(Data excerpts)
■ ■ ■

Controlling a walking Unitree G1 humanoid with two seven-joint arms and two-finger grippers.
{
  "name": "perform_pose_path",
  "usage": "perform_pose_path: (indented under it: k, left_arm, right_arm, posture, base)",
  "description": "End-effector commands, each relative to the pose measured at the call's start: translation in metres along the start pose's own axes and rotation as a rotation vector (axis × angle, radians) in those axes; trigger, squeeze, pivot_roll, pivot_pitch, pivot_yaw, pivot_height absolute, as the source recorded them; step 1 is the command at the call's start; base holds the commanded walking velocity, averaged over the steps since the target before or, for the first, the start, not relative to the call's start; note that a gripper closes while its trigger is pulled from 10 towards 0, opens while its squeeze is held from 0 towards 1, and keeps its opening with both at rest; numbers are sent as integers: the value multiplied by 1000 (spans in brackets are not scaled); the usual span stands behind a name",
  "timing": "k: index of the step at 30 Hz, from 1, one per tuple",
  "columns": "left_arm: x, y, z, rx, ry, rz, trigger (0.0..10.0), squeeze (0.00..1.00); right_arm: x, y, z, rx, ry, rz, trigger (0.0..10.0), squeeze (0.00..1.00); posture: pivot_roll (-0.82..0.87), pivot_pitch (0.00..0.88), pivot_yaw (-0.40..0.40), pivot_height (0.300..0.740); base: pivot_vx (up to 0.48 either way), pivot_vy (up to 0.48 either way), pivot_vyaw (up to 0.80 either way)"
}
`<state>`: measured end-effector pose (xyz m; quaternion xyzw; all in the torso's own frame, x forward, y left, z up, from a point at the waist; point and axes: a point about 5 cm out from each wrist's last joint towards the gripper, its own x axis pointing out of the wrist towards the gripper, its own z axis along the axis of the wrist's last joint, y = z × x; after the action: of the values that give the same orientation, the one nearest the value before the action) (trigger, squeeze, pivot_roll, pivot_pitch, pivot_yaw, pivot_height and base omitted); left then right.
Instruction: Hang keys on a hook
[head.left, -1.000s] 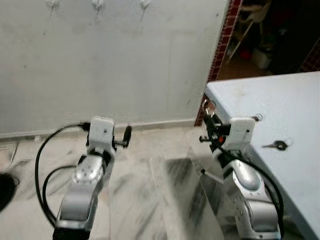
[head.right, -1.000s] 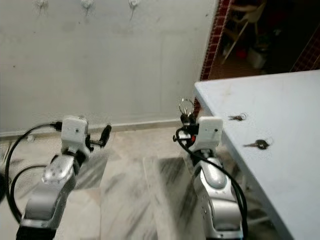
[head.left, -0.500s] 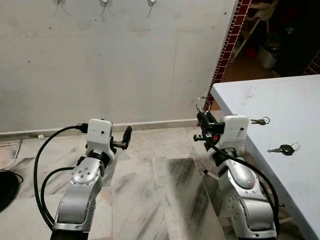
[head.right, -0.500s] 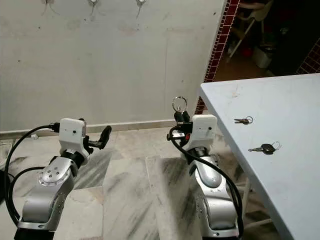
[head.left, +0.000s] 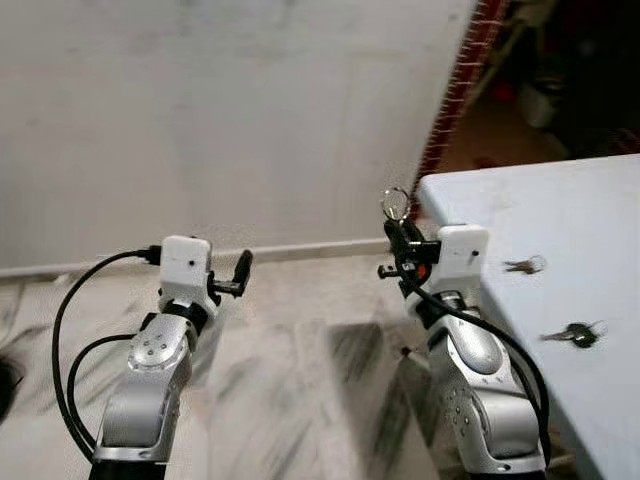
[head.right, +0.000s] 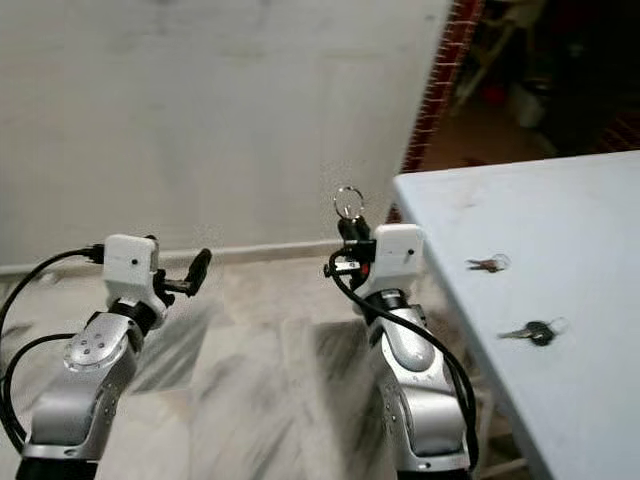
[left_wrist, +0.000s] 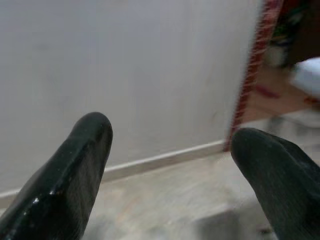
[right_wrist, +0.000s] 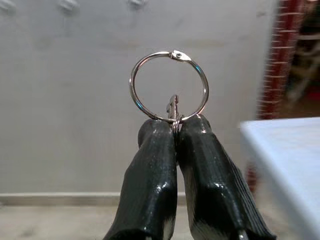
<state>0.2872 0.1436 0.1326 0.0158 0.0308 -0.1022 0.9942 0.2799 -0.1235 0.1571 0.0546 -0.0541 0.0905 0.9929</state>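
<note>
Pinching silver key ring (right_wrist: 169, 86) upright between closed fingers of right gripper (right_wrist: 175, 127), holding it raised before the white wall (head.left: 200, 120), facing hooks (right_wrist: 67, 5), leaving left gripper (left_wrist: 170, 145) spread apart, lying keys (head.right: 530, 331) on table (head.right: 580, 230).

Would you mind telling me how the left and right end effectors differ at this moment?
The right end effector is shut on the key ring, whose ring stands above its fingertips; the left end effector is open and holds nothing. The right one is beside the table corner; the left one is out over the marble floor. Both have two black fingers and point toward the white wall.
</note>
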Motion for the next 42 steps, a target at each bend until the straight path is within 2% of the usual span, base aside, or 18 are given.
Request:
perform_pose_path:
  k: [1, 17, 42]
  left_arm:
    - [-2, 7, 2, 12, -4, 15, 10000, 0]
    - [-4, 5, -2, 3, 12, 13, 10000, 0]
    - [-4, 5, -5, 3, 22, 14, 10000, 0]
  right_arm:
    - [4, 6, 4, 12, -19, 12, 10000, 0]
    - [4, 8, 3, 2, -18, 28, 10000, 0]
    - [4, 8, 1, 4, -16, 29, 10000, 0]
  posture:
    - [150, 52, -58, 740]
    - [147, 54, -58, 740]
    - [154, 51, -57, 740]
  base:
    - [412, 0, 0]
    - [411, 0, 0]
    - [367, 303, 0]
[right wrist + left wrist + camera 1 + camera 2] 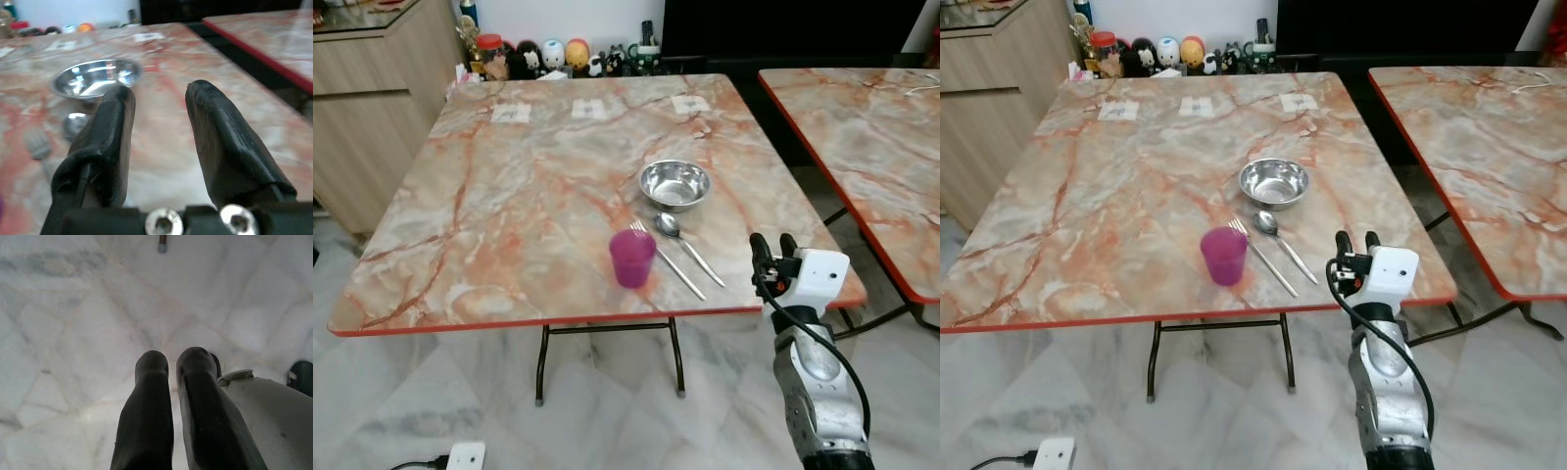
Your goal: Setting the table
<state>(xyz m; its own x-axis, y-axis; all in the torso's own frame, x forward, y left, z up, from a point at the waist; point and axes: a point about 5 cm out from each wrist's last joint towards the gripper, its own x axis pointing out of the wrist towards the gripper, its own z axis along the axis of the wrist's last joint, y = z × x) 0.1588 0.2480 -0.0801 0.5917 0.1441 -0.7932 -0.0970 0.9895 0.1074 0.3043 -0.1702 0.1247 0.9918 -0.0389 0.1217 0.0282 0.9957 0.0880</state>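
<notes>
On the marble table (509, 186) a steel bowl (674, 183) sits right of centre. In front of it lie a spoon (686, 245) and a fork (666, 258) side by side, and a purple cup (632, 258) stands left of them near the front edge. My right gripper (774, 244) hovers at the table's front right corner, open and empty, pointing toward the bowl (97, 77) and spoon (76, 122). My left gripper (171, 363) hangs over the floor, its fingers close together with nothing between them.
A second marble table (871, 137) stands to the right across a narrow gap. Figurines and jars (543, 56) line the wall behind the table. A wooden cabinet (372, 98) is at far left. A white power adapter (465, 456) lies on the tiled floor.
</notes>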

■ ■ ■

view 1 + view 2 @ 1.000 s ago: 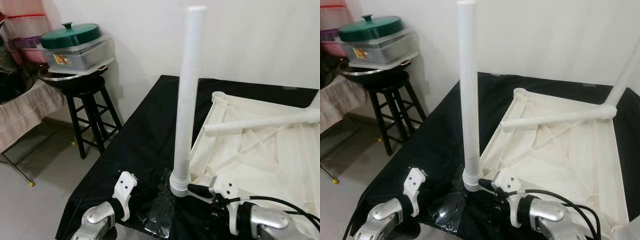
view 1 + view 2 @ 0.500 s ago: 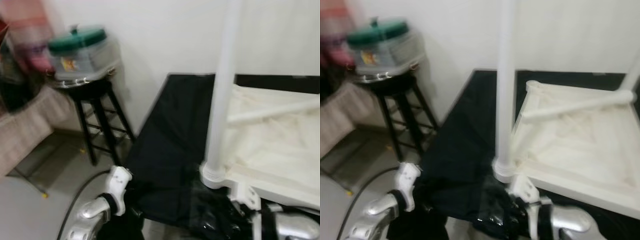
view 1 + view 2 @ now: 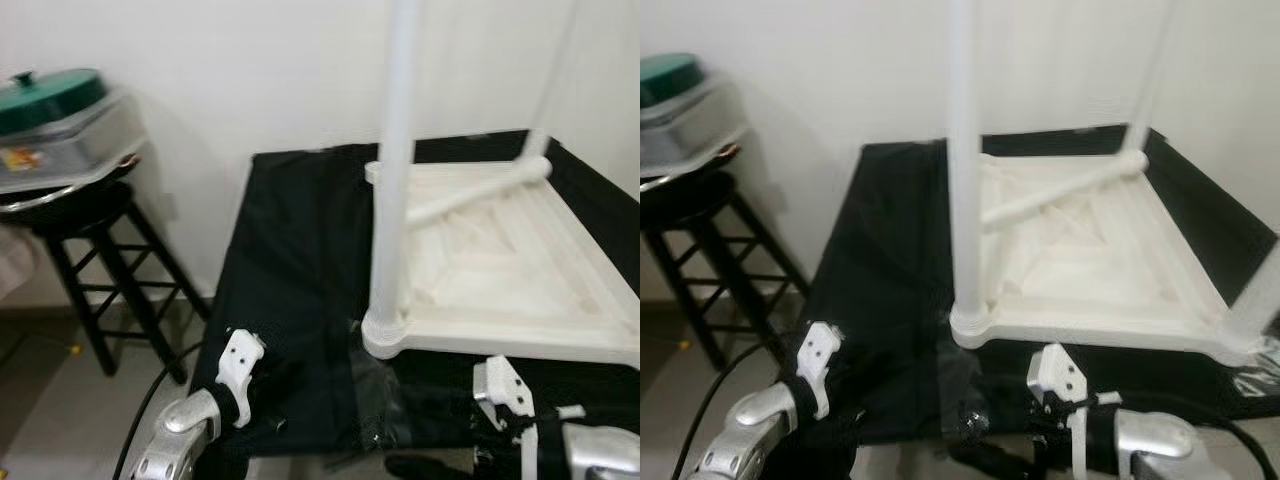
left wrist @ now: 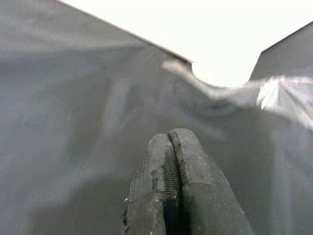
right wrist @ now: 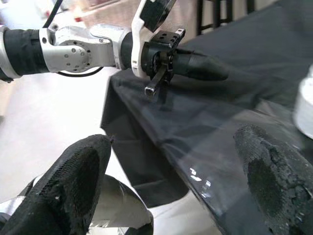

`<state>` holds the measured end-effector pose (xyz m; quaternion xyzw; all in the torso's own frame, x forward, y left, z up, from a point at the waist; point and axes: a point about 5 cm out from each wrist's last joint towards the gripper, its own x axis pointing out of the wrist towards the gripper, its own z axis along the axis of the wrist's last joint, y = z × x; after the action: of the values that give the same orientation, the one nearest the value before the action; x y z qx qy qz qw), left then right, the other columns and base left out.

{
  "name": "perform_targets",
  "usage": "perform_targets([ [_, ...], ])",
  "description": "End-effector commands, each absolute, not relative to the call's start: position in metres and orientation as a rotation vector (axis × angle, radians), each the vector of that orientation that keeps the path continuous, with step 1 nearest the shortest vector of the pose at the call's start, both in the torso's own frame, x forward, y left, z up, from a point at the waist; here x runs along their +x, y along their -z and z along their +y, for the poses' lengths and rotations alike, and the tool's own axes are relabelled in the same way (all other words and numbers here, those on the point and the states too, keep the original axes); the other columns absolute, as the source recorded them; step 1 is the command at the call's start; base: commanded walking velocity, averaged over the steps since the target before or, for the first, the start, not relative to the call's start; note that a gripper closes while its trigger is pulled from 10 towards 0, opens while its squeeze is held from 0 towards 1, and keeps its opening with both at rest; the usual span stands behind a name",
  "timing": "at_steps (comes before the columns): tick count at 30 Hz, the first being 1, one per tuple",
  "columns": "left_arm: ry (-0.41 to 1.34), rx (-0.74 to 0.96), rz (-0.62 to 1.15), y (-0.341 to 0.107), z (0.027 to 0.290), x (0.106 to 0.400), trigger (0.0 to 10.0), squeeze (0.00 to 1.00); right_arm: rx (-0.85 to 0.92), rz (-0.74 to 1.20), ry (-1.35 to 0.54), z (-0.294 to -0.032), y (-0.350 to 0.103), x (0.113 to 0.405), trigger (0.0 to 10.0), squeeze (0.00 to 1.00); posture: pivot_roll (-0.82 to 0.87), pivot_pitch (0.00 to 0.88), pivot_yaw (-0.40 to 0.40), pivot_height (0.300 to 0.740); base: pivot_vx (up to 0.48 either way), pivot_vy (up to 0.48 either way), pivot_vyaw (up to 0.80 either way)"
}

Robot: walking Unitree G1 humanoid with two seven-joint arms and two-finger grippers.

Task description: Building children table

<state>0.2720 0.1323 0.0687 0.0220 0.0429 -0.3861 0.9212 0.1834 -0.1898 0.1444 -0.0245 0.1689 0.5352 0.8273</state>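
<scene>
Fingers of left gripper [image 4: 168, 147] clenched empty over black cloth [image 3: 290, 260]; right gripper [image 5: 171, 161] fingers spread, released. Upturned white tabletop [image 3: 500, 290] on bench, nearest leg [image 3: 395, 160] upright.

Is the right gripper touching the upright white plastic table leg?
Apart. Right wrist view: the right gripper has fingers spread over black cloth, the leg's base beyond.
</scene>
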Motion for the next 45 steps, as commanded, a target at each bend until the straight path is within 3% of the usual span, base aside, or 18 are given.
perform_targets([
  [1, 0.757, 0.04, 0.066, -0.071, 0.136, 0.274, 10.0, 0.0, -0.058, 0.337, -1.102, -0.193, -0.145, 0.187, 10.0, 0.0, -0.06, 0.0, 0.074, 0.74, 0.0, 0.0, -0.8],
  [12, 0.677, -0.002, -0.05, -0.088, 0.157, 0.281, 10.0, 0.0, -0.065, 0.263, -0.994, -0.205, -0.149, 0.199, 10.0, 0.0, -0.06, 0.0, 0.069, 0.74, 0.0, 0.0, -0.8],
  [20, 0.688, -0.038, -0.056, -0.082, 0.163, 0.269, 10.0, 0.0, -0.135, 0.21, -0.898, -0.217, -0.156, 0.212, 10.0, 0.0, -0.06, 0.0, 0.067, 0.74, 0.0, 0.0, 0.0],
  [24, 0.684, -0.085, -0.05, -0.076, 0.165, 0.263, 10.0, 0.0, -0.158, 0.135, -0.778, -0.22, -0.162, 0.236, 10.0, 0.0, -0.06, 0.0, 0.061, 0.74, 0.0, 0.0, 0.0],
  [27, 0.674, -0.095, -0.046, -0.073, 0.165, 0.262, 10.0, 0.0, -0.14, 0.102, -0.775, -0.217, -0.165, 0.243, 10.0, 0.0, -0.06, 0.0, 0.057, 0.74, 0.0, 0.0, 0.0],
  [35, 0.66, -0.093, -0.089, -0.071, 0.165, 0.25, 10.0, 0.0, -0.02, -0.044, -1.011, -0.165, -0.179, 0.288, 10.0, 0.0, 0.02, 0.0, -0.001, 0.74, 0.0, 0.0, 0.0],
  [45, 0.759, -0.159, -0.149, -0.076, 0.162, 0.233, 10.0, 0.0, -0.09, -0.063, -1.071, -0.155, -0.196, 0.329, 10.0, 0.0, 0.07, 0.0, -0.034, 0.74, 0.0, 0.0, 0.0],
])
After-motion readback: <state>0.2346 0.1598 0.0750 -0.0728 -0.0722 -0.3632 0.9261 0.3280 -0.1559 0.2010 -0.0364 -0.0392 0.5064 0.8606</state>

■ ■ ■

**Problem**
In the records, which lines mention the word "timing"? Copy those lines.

**Written response**
  "timing": "k: index of the step at 30 Hz, from 1, one per tuple",
  "timing": "at_steps (comes before the columns): tick count at 30 Hz, the first being 1, one per tuple",

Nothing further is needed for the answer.